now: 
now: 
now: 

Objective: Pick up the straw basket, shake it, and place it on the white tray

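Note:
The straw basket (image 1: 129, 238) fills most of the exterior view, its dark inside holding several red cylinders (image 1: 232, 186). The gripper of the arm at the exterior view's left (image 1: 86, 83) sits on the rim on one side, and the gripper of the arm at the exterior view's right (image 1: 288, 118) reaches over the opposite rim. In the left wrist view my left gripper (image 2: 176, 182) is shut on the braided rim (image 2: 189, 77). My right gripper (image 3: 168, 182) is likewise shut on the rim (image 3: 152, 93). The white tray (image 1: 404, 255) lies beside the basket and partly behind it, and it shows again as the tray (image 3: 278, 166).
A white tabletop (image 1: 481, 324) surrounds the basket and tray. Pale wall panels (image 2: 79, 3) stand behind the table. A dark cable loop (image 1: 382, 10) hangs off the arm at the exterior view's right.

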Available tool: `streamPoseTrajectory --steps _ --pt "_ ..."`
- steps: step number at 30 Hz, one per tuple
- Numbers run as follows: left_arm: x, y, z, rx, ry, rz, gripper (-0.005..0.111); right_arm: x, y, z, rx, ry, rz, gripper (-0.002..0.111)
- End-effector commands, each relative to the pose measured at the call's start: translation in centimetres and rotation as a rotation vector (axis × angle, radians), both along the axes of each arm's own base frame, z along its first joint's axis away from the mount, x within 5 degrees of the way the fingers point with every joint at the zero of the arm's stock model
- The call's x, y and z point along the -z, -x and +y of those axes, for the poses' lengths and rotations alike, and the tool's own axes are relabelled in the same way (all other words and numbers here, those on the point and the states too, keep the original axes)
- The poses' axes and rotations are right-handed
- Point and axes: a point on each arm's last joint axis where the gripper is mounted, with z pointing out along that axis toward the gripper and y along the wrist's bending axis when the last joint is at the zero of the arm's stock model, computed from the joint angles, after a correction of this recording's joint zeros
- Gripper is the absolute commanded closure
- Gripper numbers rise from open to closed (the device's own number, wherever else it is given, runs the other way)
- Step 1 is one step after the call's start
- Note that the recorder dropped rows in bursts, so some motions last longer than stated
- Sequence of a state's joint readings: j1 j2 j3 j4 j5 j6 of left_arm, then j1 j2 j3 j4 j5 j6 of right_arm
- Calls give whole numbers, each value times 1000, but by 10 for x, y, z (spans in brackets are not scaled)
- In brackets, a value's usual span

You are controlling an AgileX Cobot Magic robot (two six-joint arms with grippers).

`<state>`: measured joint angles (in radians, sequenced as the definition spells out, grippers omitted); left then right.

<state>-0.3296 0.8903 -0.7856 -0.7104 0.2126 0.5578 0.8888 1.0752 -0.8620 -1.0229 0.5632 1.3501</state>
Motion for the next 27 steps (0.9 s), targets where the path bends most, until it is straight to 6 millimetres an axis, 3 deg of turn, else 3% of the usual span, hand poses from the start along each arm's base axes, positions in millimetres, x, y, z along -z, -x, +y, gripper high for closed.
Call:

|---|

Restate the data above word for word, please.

now: 
now: 
now: 

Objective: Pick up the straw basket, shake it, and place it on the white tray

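Note:
The straw basket (image 1: 129, 238) fills most of the exterior view, its dark inside holding several red cylinders (image 1: 232, 186). The gripper of the arm at the exterior view's left (image 1: 86, 83) sits on the rim on one side, and the gripper of the arm at the exterior view's right (image 1: 288, 118) reaches over the opposite rim. In the left wrist view my left gripper (image 2: 176, 182) is shut on the braided rim (image 2: 189, 77). My right gripper (image 3: 168, 182) is likewise shut on the rim (image 3: 152, 93). The white tray (image 1: 404, 255) lies beside the basket and partly behind it, and it shows again as the tray (image 3: 278, 166).
A white tabletop (image 1: 481, 324) surrounds the basket and tray. Pale wall panels (image 2: 79, 3) stand behind the table. A dark cable loop (image 1: 382, 10) hangs off the arm at the exterior view's right.
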
Available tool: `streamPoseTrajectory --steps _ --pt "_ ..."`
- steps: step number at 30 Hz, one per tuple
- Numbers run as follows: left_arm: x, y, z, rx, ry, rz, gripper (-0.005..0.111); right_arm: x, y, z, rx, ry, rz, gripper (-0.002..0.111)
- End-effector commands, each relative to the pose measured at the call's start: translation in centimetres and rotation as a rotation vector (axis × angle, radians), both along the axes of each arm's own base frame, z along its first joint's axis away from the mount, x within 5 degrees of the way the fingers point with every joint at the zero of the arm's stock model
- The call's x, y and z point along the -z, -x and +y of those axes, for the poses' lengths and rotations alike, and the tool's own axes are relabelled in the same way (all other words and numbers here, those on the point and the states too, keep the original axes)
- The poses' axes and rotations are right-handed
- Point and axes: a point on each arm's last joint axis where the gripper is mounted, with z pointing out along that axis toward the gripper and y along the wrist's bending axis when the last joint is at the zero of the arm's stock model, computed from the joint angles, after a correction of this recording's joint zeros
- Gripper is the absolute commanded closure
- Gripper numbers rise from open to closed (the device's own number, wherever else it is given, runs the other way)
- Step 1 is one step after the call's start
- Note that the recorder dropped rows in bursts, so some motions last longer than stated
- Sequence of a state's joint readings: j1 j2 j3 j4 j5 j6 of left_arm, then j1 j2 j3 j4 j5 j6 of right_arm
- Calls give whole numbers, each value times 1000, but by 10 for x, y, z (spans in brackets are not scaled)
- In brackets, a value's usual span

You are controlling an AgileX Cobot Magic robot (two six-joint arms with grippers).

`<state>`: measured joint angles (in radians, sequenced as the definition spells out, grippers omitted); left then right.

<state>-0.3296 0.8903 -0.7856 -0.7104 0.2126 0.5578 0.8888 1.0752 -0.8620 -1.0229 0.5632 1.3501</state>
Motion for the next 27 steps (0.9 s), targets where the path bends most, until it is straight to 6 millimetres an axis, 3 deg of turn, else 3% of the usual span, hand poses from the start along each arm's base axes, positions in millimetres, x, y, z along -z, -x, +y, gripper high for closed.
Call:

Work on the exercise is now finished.